WHAT THE EXERCISE ASKS >> Your answer should be every line of the records that contains the word "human", copied as it stands.

Data entries
--------------------------------------------------

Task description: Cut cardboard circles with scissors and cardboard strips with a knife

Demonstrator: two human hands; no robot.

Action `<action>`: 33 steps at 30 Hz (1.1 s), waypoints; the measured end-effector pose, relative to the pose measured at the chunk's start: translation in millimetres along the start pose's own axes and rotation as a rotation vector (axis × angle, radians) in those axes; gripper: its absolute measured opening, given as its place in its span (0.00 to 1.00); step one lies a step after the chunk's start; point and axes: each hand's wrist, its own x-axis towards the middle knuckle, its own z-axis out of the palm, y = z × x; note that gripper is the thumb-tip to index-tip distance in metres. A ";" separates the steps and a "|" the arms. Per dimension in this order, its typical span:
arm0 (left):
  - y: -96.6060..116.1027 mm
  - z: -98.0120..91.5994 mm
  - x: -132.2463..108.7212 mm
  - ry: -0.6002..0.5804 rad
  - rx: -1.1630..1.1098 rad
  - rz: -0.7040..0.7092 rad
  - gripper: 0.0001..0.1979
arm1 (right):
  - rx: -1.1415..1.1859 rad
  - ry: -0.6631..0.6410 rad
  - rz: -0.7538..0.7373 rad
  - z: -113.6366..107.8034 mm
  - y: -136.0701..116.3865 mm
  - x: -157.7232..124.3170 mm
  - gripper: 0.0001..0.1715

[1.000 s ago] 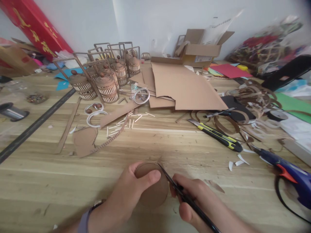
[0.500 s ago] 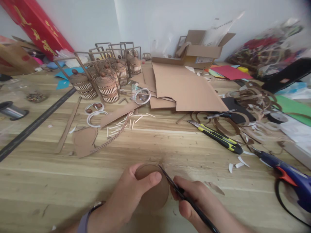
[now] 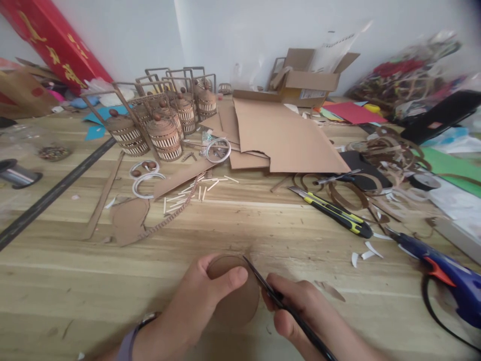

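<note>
Near the bottom middle, my left hand point(image 3: 210, 291) grips a round brown cardboard disc point(image 3: 240, 303), thumb across its upper face. A thin rim line runs along the disc's top edge. Slim black tweezers point(image 3: 276, 296) pass through my right hand point(image 3: 300, 306), held between the thumb and fingers. Their pointed tip meets the disc's upper right edge, close to my left thumb. Whether the tip pinches anything there is too small to tell. The fingers under the disc are hidden.
A yellow-black utility knife point(image 3: 330, 210) and a blue glue gun point(image 3: 436, 271) lie to the right. Cardboard sheets point(image 3: 289, 135), small lidded baskets point(image 3: 163, 138) with tall handles and an open box point(image 3: 310, 80) stand farther back. Pale sticks point(image 3: 176, 203) and a cardboard scrap point(image 3: 130, 220) lie left.
The whole view has shifted very slightly. Both hands keep the same hold on the disc and the tweezers, with the tip still at the disc's edge.
</note>
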 end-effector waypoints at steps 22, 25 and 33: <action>1.3 -2.1 1.2 0.102 0.068 -0.041 0.26 | -0.028 -0.005 0.019 -2.5 2.8 0.6 0.44; 1.2 -1.9 0.0 0.119 0.087 -0.047 0.26 | -0.023 -0.004 0.015 -2.1 3.2 0.9 0.44; 3.0 -2.9 0.5 0.165 0.106 -0.067 0.26 | -0.020 -0.020 0.030 -2.7 3.0 0.6 0.43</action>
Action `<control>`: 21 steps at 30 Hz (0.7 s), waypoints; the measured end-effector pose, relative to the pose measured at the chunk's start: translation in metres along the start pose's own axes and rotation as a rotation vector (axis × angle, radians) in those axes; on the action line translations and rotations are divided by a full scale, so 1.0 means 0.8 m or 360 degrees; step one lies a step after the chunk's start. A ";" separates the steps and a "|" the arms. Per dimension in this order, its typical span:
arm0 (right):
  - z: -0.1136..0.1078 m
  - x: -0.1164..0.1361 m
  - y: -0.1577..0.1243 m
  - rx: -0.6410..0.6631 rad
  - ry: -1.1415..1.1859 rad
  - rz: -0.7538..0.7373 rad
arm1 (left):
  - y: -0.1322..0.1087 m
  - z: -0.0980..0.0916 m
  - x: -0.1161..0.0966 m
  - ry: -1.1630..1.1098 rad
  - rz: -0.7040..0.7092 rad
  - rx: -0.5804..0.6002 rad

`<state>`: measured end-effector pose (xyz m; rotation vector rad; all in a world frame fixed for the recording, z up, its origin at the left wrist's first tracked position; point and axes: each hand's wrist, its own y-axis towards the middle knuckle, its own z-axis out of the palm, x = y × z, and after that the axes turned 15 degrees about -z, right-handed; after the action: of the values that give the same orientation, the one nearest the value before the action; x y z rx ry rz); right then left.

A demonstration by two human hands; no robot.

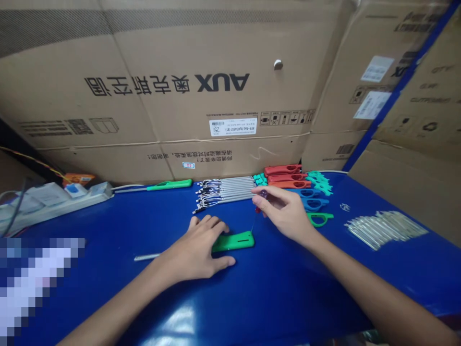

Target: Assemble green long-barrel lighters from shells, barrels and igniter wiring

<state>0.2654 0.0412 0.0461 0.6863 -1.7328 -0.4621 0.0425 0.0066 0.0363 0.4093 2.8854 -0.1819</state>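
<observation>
On the blue table lies a green long-necked lighter [236, 241], its metal tube [147, 257] reaching out to the left. My left hand [203, 250] lies over its middle and holds it down, thumb on the near side and fingers on the far side. Between the thumb and fingers of my right hand [286, 211] is a small screwdriver [264, 194] with a dark purple and red handle. Its thin shaft points down to the right end of the lighter, where the tip seems to touch. The palm hides part of the lighter's body.
Behind stand metal lighter tubes with wires [234, 188], teal small parts [260, 179], red handle shells [283, 169], blue shells [315, 204] and teal triggers [320, 182]. Silvery sticks [385, 228] lie right. Another green lighter [171, 184] and a power strip [54, 204] are left. Cardboard [162, 110] walls the back.
</observation>
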 end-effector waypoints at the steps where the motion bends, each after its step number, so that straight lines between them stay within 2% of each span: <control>1: 0.001 -0.001 -0.001 -0.0006 0.0012 0.0002 | 0.001 0.008 -0.002 -0.0034 0.0037 -0.0039; 4: 0.004 -0.005 -0.004 0.0005 0.0085 0.0017 | 0.006 0.028 -0.006 -0.0100 0.0116 -0.0114; 7: 0.007 -0.008 -0.007 0.0009 0.0107 0.0035 | 0.007 0.038 -0.004 -0.0149 0.0108 -0.0132; 21: 0.003 -0.002 -0.008 0.0040 -0.0017 -0.0014 | 0.006 0.040 -0.001 -0.0115 0.0160 -0.0154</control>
<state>0.2644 0.0375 0.0399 0.7109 -1.7487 -0.4517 0.0510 0.0061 0.0050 0.5170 2.7812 -0.0397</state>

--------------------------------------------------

REPLY TO THE TASK >>
Demonstrator: two human hands; no robot.
A demonstration by two human hands; no robot.

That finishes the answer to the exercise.